Please restate every line below exactly, without any pictures.

##### Source material #####

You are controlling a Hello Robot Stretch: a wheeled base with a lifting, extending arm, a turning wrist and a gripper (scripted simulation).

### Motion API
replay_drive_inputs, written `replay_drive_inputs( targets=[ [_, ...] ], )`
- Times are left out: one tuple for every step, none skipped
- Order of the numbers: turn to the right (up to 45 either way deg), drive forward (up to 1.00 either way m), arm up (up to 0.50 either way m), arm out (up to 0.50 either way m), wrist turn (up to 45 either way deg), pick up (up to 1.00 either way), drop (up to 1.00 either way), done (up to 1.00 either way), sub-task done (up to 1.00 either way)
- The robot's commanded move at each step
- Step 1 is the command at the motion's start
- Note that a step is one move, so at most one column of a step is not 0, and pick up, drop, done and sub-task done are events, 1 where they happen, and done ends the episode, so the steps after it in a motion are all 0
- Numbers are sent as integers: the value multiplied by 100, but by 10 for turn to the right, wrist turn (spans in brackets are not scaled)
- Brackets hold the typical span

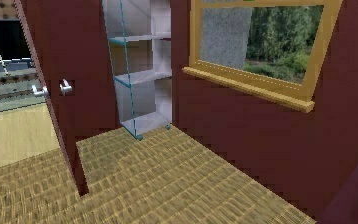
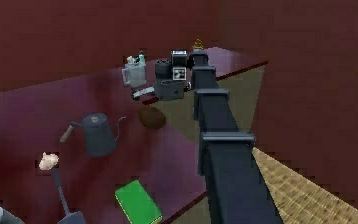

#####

Expected output =
You are controlling a Hello Robot Stretch: a wheeled base with a lifting, extending arm, a turning wrist and a gripper (scripted simulation).

### Motion API
replay_drive_inputs, written `replay_drive_inputs( targets=[ [_, ...] ], )`
- Times are left out: one tuple for every step, none skipped
- Order of the numbers: turn to the right (up to 45 either way deg), drive forward (up to 1.00 either way m), arm up (up to 0.50 either way m), arm out (up to 0.50 either way m), wrist turn (up to 45 either way deg), pick up (up to 1.00 either way), drop (up to 1.00 either way), done (up to 1.00 either way), sub-task done (up to 1.00 either way)
- The robot's commanded move at each step
- Step 1 is the command at the motion's start
- Note that a step is one move, so at most one column of a step is not 0, and pick up, drop, done and sub-task done are events, 1 where they happen, and done ends the episode, so the steps after it in a motion are all 0
- Numbers are sent as integers: the value multiplied by 100, but by 10 for turn to the right, wrist turn (spans in brackets are not scaled)
- Brackets hold the typical span

Work on this exercise is now complete.